◆ Task item: If a picture appears in the records, skip it; copy everything else exactly.
[[ Given records, beginning ]]
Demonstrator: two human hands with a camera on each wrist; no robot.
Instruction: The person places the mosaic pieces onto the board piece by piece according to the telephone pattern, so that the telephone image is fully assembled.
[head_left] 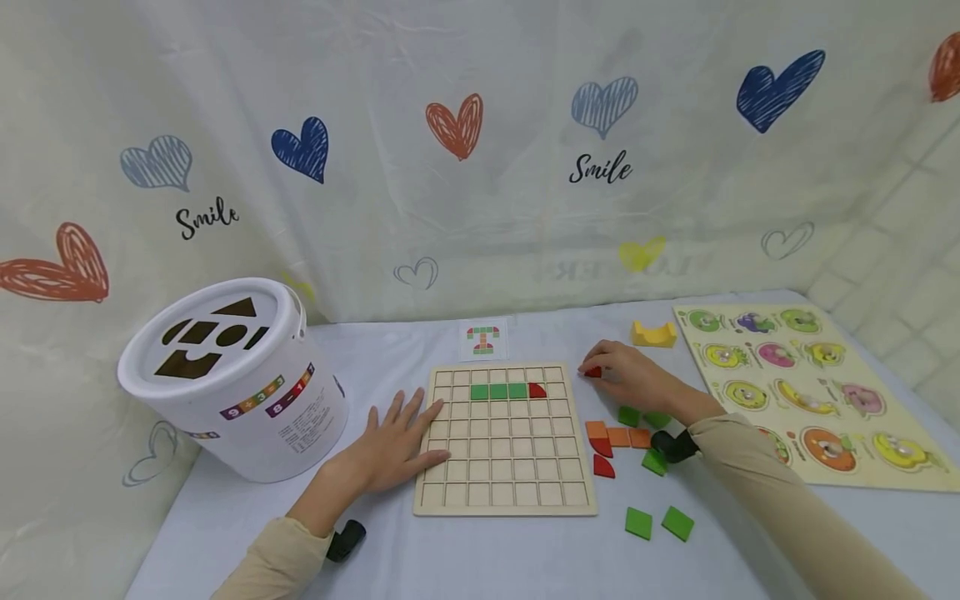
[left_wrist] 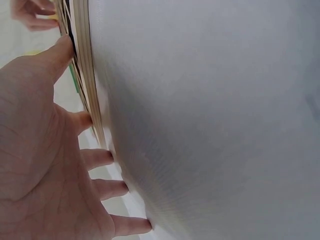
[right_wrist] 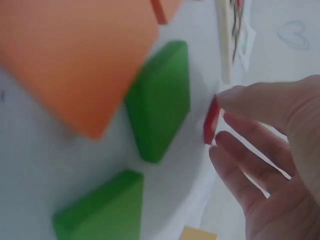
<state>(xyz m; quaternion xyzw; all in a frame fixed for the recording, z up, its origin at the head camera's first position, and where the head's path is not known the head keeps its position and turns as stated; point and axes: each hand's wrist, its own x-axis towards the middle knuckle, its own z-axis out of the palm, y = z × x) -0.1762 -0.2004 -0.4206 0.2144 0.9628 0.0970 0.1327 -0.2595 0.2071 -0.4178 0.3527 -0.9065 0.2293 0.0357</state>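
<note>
A square wooden grid board (head_left: pixel 512 450) lies on the table. In one of its upper rows sit several green squares (head_left: pixel 498 392) in a line, with a red quarter-circle piece (head_left: pixel 537 390) at their right end. My left hand (head_left: pixel 393 450) rests with spread fingers at the board's left edge, thumb and index finger touching it. Beyond the board's upper right corner, my right hand (head_left: pixel 630 377) pinches another red piece (right_wrist: pixel 211 120) between thumb and fingertips, just at the tablecloth. A small pattern card (head_left: pixel 483 340) with a red, green and orange figure lies behind the board.
Right of the board lie orange squares (head_left: pixel 618 437), a loose red quarter-circle (head_left: pixel 603 467) and several green squares (head_left: pixel 639 523). A yellow arch block (head_left: pixel 654 335) stands behind the right hand. A fruit puzzle board (head_left: pixel 806 392) lies far right; a white shape-sorter bucket (head_left: pixel 247 417) stands left.
</note>
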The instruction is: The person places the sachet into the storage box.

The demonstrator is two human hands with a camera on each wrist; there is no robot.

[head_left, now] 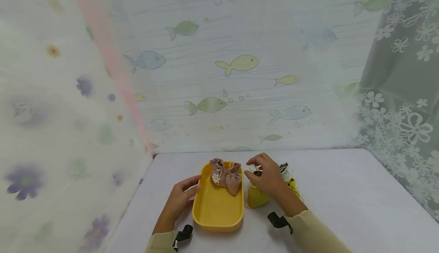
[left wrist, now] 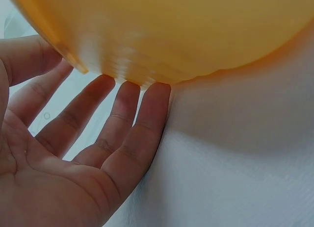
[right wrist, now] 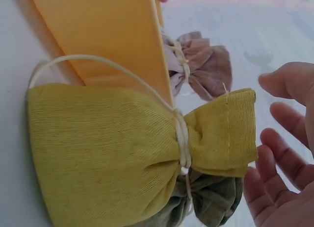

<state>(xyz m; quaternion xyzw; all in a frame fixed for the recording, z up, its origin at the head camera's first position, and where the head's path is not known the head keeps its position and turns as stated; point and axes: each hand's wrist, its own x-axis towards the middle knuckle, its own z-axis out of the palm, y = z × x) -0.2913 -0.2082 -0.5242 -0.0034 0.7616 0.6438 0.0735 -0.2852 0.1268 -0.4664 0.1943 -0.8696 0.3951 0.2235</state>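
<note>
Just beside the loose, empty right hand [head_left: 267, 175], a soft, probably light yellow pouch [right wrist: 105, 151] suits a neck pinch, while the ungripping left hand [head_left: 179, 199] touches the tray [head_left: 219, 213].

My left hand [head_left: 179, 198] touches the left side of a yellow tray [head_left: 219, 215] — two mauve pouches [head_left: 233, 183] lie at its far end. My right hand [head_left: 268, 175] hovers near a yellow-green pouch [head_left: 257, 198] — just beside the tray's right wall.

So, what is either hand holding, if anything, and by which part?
Nothing appears held: the left hand only touches the side of the yellow tray; the right hand hovers near the mustard bag.
</note>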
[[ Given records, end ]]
◆ Written reply:
Demonstrator: two human hands with a camera on each wrist; no robot.
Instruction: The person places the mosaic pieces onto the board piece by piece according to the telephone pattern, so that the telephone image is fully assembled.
[head_left] 
[left_wrist] 
[right_wrist] 
<state>(xyz m; quaternion xyzw; all in a frame fixed for the recording, z up, its origin at the head camera's first position, and where the head's path is not known the head keeps its position and turns as stated; point and axes: each hand's wrist, its own x-axis towards the middle knuckle, its own z-axis out of the palm, y = z × x) -0.1762 -0.2004 -0.4206 0.2144 0.9628 0.0970 0.1327 -0.2595 0.2071 -0.4178 0.3527 -0.9065 0.2293 0.0357</state>
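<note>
A square wooden grid board (head_left: pixel 512 450) lies on the table. In one of its upper rows sit several green squares (head_left: pixel 498 392) in a line, with a red quarter-circle piece (head_left: pixel 537 390) at their right end. My left hand (head_left: pixel 393 450) rests with spread fingers at the board's left edge, thumb and index finger touching it. Beyond the board's upper right corner, my right hand (head_left: pixel 630 377) pinches another red piece (right_wrist: pixel 211 120) between thumb and fingertips, just at the tablecloth. A small pattern card (head_left: pixel 483 340) with a red, green and orange figure lies behind the board.
Right of the board lie orange squares (head_left: pixel 618 437), a loose red quarter-circle (head_left: pixel 603 467) and several green squares (head_left: pixel 639 523). A yellow arch block (head_left: pixel 654 335) stands behind the right hand. A fruit puzzle board (head_left: pixel 806 392) lies far right; a white shape-sorter bucket (head_left: pixel 247 417) stands left.
</note>
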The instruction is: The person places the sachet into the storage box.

The demonstrator is two human hands with a camera on each wrist; there is no robot.

[head_left, now] 
[left wrist, now] 
[right wrist, now] 

<state>(xyz m; quaternion xyzw; all in a frame fixed for the recording, z up, its origin at the head camera's first position, and where the head's path is not known the head keeps its position and turns as stated; point and axes: each hand's wrist, its own x-axis towards the middle knuckle, its own z-axis out of the palm, y = z × x) -0.2913 -0.2082 -0.5242 -0.0034 0.7616 0.6438 0.0735 -0.2852 0.1268 -0.4664 0.1943 -0.8696 0.3951 0.2235</state>
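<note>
Just beside the loose, empty right hand [head_left: 267, 175], a soft, probably light yellow pouch [right wrist: 105, 151] suits a neck pinch, while the ungripping left hand [head_left: 179, 199] touches the tray [head_left: 219, 213].

My left hand [head_left: 179, 198] touches the left side of a yellow tray [head_left: 219, 215] — two mauve pouches [head_left: 233, 183] lie at its far end. My right hand [head_left: 268, 175] hovers near a yellow-green pouch [head_left: 257, 198] — just beside the tray's right wall.

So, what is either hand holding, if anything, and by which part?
Nothing appears held: the left hand only touches the side of the yellow tray; the right hand hovers near the mustard bag.
</note>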

The answer was written out completely.